主要なクラウドサービスであれば、自動移行ツールが充実している。そのためITリソースやシステム停止のリスクを抑えることができる。
サードパーティー製のアプリケーションは企業がソースコードを変更することができない。そのため、オンラインストレージサービス「Googleドライブ」(Google Drive)や決済サービス「PayPal」などをクラウド移行後も利用し続けるなら、リフト&シフト方式を取らざるを得ないだろう。
リフト&シフト方式を使うべきではない場合
一方で、新しい稼働環境でシステムを使用する前にデータの再設計やリファクタリング(挙動を変えずにプログラムの内部構造を変更すること)が必要な場合、リフト&シフト方式は適さない。
特に医療業界や金融業界は、クラウドサービス利用時に追加のセキュリティやコンプライアンス(法令順守)の要件が必要になることがある。
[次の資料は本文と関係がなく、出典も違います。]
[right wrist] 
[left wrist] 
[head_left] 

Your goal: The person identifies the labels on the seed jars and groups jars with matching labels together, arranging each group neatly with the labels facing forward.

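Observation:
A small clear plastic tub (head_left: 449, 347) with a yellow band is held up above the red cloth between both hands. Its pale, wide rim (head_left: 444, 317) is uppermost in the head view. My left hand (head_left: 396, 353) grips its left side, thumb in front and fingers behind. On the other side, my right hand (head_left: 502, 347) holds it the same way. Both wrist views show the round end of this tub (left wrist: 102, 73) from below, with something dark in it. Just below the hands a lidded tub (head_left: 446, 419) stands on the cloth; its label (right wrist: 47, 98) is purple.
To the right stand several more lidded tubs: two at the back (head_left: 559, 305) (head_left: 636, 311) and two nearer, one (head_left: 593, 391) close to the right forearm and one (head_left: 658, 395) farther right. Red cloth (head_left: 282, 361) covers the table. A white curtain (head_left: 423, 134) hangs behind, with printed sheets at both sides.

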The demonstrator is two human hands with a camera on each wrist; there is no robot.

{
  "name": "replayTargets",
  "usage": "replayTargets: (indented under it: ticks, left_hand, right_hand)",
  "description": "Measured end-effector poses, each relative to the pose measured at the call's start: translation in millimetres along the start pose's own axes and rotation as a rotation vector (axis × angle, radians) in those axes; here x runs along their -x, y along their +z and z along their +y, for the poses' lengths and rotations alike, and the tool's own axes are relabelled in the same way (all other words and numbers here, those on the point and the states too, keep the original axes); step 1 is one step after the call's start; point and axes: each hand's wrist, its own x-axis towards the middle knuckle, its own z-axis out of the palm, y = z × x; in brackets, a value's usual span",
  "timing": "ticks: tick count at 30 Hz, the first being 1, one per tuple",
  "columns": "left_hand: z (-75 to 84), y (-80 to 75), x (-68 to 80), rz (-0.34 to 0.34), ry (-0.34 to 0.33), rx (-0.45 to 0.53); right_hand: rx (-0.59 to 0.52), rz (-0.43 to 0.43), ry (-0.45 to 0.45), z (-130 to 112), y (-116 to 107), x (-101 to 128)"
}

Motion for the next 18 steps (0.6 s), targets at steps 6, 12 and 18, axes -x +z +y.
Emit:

そのため、オンプレミスにおける構成や設定のままでは各業界の基準を満たせないことがある。その場合はクラウド移行の際に、リファクタリングが必要になるだろう。
レガシーなシステムはそもそも、クラウドサービスに移行する価値がない場合がある。その場合はシステムのデータや機能を別のシステムに統合するか、リファクタリングするなど、別のアプローチを検討すべきだ。